▸ **AIM OF THE EXERCISE**: The data that follows is to be copied exactly, with each image removed.

........

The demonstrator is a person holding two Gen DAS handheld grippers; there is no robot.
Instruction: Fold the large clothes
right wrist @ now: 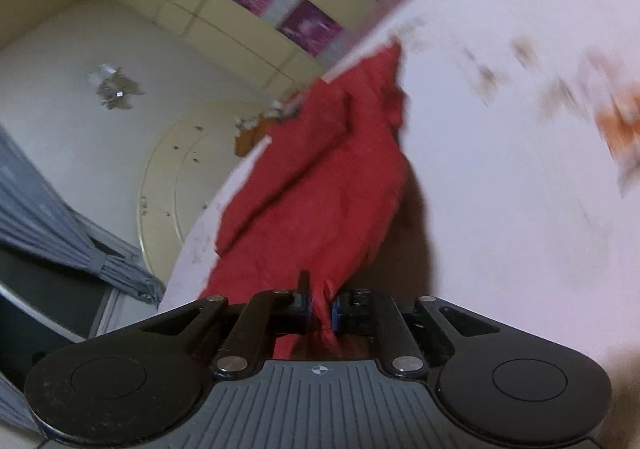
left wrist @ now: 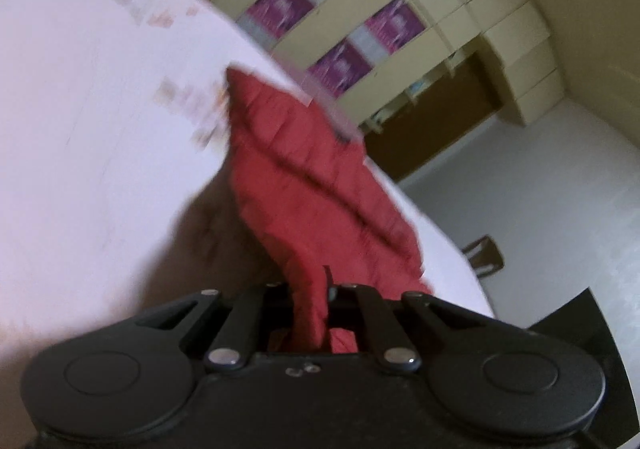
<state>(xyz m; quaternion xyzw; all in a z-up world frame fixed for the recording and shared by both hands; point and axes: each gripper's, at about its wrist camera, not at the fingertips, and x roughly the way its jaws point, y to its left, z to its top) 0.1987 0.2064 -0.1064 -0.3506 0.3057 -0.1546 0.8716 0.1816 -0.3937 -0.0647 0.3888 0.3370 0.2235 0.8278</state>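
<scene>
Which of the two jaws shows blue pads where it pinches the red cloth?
The right gripper: blue pads flank the red garment. The left gripper also clamps the cloth, but only black parts show there.

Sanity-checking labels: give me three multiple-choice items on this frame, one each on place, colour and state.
1. Where does the garment lie?
A. on the white cloth-covered surface
B. on the floor
C. on a chair

2. What colour is the garment?
A. blue
B. red
C. green

3. How is the right gripper?
A. open, empty
B. shut, empty
C. shut on the garment

Key: A, it stretches across the white surface; B, the fabric is red in both views; C, red fabric is bunched between its pads. The left gripper pinches it too.
</scene>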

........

▸ **SOLUTION TO THE EXERCISE**:
The demonstrator is a person holding two Gen DAS handheld grippers; there is no robot.
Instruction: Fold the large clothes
right wrist @ now: 
left wrist @ now: 
<state>(xyz m; quaternion xyzw; all in a z-up world frame fixed for the recording and shared by both hands; point and axes: each gripper's, at about its wrist camera, not at the fingertips, and x roughly the way its jaws point, y to its left, z to its top) 0.1987 0.2064 -0.1064 -0.3506 0.3057 -0.1546 0.8716 0.1816 -0.3937 -0.0647 0.3888 0.3370 0.2235 0.8278</state>
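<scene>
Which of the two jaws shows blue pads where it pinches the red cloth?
The right gripper: blue pads flank the red garment. The left gripper also clamps the cloth, but only black parts show there.

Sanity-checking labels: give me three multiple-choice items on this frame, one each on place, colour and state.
1. Where does the garment lie?
A. on the white cloth-covered surface
B. on the floor
C. on a chair

2. What colour is the garment?
A. blue
B. red
C. green

3. How is the right gripper?
A. open, empty
B. shut, empty
C. shut on the garment

Key: A, it stretches across the white surface; B, the fabric is red in both views; C, red fabric is bunched between its pads. The left gripper pinches it too.
</scene>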

Nothing more is needed to complete the output.